• _WHAT TO DO_: Return every line of the records that includes the string "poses".

• _MATERIAL SUPPLIED_:
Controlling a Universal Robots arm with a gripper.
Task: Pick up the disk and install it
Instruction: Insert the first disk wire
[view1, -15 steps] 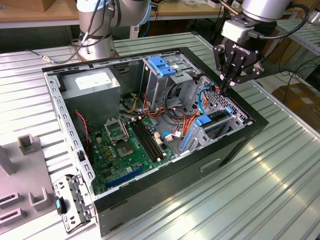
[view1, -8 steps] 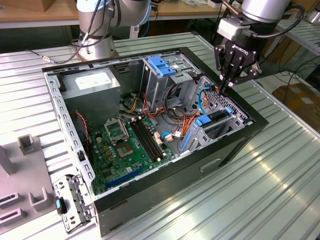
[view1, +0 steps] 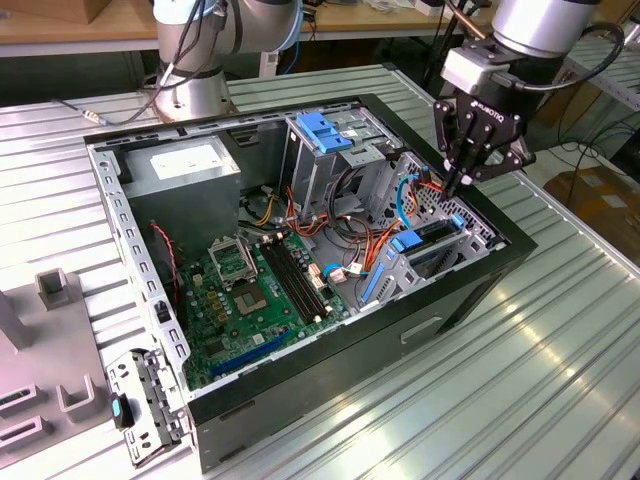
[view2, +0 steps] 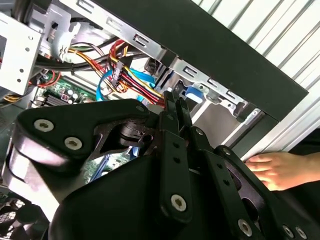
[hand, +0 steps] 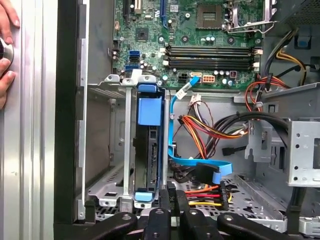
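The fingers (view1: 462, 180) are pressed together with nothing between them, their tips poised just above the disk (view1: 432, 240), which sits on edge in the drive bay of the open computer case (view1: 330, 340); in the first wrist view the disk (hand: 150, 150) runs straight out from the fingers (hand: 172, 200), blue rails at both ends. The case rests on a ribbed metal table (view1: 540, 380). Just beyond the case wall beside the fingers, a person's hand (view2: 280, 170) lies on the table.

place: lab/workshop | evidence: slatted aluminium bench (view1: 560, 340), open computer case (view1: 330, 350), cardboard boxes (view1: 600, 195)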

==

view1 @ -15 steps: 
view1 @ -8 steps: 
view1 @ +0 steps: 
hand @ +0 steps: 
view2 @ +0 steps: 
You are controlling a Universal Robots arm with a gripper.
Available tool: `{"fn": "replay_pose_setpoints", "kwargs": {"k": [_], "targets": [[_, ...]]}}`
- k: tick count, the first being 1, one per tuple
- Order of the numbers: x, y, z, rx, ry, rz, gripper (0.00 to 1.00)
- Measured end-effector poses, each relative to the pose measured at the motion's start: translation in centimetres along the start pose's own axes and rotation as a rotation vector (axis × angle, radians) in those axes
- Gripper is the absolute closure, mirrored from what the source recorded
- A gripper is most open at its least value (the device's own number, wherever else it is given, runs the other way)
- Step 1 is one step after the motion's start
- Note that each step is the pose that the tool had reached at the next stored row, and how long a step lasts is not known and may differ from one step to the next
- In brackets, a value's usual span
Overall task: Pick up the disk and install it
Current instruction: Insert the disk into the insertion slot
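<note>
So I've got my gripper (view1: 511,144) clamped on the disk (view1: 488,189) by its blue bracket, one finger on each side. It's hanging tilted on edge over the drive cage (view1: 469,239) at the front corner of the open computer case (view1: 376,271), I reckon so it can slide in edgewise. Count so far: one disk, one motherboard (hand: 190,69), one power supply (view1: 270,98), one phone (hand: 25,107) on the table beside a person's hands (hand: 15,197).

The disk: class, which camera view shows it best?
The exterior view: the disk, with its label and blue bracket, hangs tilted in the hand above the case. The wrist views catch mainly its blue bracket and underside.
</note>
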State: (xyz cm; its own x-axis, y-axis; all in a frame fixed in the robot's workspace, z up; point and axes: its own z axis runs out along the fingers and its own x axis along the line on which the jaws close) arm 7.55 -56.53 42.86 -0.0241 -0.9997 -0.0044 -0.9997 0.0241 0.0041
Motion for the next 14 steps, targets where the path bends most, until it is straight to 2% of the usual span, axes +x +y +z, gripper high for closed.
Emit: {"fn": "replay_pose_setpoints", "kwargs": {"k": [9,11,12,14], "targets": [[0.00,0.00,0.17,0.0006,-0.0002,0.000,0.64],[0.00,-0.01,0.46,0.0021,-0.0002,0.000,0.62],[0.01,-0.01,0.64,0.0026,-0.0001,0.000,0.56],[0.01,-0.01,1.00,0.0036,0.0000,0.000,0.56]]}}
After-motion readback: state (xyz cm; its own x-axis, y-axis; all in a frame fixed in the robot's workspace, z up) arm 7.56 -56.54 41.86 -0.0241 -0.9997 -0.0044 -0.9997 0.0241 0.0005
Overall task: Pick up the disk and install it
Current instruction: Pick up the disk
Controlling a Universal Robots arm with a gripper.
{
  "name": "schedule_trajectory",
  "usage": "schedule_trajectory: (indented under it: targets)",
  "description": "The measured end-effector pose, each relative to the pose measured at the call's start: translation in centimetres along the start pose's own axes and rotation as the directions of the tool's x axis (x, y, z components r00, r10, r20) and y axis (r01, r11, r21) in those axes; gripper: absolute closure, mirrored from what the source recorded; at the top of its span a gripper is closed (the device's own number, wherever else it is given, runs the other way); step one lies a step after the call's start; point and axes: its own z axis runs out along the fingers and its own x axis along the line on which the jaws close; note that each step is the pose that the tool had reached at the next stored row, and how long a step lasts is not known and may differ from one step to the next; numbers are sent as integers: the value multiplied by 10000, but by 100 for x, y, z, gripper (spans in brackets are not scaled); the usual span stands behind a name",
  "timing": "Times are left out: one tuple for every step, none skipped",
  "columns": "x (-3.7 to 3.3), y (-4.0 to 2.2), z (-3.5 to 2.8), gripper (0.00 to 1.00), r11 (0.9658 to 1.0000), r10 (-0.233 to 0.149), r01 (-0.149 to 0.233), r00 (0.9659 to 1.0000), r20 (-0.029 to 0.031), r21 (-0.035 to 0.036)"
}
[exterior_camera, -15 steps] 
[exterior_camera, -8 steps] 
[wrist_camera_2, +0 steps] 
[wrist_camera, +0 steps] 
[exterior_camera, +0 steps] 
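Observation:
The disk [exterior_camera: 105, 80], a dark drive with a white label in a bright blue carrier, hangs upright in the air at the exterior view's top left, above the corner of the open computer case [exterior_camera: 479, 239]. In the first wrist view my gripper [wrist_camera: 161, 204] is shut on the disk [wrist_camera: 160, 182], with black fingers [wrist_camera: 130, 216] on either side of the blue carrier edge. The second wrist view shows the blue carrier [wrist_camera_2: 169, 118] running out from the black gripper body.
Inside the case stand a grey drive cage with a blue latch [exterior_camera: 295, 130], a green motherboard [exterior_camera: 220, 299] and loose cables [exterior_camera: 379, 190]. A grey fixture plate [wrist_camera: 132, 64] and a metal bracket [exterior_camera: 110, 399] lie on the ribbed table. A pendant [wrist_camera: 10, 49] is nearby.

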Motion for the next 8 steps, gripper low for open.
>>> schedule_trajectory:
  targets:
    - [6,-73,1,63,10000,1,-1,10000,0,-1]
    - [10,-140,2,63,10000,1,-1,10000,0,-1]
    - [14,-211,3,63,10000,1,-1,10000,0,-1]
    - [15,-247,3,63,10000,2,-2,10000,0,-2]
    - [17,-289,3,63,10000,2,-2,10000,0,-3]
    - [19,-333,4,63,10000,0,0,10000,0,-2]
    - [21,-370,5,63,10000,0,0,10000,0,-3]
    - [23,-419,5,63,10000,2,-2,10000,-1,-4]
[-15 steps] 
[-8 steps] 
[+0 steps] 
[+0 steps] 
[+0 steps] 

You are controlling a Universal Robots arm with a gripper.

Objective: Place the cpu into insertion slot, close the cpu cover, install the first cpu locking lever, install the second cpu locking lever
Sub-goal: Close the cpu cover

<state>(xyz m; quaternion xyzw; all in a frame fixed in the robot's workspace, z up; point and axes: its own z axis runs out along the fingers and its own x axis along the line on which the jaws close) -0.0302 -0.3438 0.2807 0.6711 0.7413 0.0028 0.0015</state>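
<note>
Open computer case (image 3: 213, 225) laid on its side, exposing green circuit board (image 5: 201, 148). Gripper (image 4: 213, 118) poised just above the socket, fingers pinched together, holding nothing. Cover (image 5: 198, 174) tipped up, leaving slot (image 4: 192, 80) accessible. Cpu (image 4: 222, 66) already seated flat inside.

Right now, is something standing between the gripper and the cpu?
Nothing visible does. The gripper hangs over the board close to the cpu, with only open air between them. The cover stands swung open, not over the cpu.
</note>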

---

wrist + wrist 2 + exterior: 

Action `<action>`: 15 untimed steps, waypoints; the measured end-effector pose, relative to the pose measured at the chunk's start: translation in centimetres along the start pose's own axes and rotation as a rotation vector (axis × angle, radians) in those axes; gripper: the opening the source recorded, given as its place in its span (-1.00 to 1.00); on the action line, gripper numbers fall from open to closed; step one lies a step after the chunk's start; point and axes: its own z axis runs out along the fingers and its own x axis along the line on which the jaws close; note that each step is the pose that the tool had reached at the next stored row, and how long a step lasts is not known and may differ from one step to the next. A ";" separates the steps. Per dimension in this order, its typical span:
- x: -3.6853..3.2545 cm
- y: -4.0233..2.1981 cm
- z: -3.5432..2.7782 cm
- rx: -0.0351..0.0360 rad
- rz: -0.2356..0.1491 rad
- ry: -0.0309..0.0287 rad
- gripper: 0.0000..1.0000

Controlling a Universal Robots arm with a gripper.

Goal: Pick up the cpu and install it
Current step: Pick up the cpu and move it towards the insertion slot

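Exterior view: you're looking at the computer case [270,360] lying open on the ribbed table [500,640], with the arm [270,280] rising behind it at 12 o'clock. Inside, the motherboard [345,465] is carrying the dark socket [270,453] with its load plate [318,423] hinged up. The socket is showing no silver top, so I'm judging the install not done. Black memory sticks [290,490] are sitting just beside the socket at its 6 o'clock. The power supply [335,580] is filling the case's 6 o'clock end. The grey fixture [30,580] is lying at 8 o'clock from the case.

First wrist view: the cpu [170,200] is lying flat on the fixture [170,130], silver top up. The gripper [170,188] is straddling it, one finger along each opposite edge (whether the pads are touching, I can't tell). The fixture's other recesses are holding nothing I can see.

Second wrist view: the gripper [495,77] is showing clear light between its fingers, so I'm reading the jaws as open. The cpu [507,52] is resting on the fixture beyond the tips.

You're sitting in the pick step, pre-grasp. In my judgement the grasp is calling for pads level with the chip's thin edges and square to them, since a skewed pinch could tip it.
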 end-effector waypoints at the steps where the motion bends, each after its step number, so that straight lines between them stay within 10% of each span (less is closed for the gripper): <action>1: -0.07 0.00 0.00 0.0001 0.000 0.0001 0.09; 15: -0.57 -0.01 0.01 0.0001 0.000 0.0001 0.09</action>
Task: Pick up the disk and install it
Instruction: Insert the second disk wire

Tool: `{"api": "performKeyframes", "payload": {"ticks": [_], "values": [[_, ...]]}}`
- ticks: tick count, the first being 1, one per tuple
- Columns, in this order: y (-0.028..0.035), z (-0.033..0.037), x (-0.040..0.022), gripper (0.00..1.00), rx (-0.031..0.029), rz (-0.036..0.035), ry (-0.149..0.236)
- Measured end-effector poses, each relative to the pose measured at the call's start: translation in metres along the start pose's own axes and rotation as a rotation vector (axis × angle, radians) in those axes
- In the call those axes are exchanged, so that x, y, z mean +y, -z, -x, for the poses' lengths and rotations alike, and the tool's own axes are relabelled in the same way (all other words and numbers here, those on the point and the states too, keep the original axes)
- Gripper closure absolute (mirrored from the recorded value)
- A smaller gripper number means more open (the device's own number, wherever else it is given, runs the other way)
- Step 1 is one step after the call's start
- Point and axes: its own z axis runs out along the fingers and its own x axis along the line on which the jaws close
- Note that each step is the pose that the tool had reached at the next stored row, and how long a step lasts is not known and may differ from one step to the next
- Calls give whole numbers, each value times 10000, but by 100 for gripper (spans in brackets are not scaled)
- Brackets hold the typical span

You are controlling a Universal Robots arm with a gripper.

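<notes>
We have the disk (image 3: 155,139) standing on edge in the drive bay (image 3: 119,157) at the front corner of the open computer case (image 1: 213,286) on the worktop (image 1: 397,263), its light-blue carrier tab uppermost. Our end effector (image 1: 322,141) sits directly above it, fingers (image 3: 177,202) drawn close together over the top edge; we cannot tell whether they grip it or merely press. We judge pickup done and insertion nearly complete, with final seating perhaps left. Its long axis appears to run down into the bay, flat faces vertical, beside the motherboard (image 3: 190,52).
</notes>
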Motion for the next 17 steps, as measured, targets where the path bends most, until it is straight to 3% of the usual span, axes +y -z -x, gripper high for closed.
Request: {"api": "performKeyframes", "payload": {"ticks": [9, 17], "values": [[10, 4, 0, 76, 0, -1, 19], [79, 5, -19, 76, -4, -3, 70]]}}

• _TASK OUTPUT_:
- Measured end-effector poses, each relative to the pose measured at the motion's start: translation in centimetres along the start pose's own axes and rotation as a rotation vector (axis × angle, radians) in those axes
- Measured end-effector poses, each relative to the pose measured at the call's start: translation in metres along the start pose's own axes and rotation as a rotation vector (axis × angle, radians) in those axes
- In the call those axes are exchanged, so that x, y, z mean +y, -z, -x, for the poses' lengths and rotations alike, and the tool's own axes are relabelled in the same way (all other words and numbers here, those on the point and the states too, keep the original axes)

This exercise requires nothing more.